In order to do this, Crump allowed African-Americans to vote.

The machine at work

Crump paid black residents’ poll taxes and coerced them into supporting his candidates as a bloc in exchange for protection from physical violence. The Colored Democrats Club of Memphis was described as “the African-American wing of the Crump organisation”.

This protection was of vital importance for black Memphians who had been terrorised by the city’s white population for decades. While guaranteeing security from physical violence is a basic function of the modern state, many parts of the US existed in a condition of little less than racialised anarchy until well after World War II. Public officials refused to protect citizens from physical harm on the basis of race.

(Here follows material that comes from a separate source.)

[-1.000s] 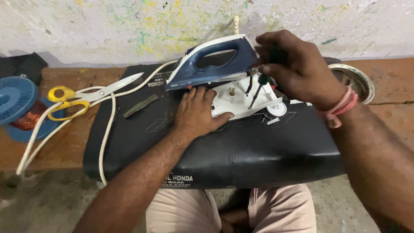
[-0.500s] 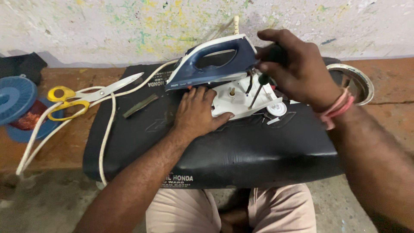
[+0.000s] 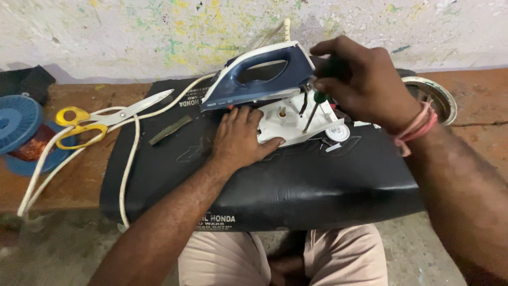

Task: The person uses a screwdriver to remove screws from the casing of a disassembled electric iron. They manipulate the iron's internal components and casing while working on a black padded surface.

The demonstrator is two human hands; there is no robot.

And so it went in Memphis. In reaction to the presence of black federal soldiers in the city in 1866, a white riot erupted: the mob murdered 46 black residents, raped five black women, and burned all 12 of Memphis’s black schools, four black churches, and 91 homes.

Crump suppressed the Klan and prevented lynchings so long as African-Americans voted for his Democratic candidates, but he remained personally committed to white supremacy, abandoning Harry Truman in the 1948 election in protest at Truman’s support for civil rights.

He was also prepared to permit violence against black citizens who did not follow his political imperatives. When Reverend George Long invited union leader A. Phillip Randolph to speak to his black congregation about trade unionism in 1944, ignoring Crump’s instructions, he was badly beaten by white thugs. Crump turned a blind eye.

No illusions

Because of its relatively high proportion of black voter registration, Tennessee was one of only three states in the former Confederacy not to receive any coverage under Section 5 of the Voting Rights Act, which placed areas with historically low African-American electoral participation under heightened federal surveillance of changes to electoral law. In 1960, the average proportion of African-Americans registered to vote in the south was 30%, but in Tennessee it was as high as 60%. African-Americans in Memphis probably voted at higher rates than anywhere else in the pre-Voting Rights Act south.

This should not be mistaken for evidence that a multiracial democracy predated the Civil Rights era. Like many African-Americans in the north, black southern voters were dependent on the forbearance of violent and corrupt white-dominated political machines. These organisations made only minor concessions but otherwise fundamentally preserved the segregation and discrimination that African-Americans were forced to endure.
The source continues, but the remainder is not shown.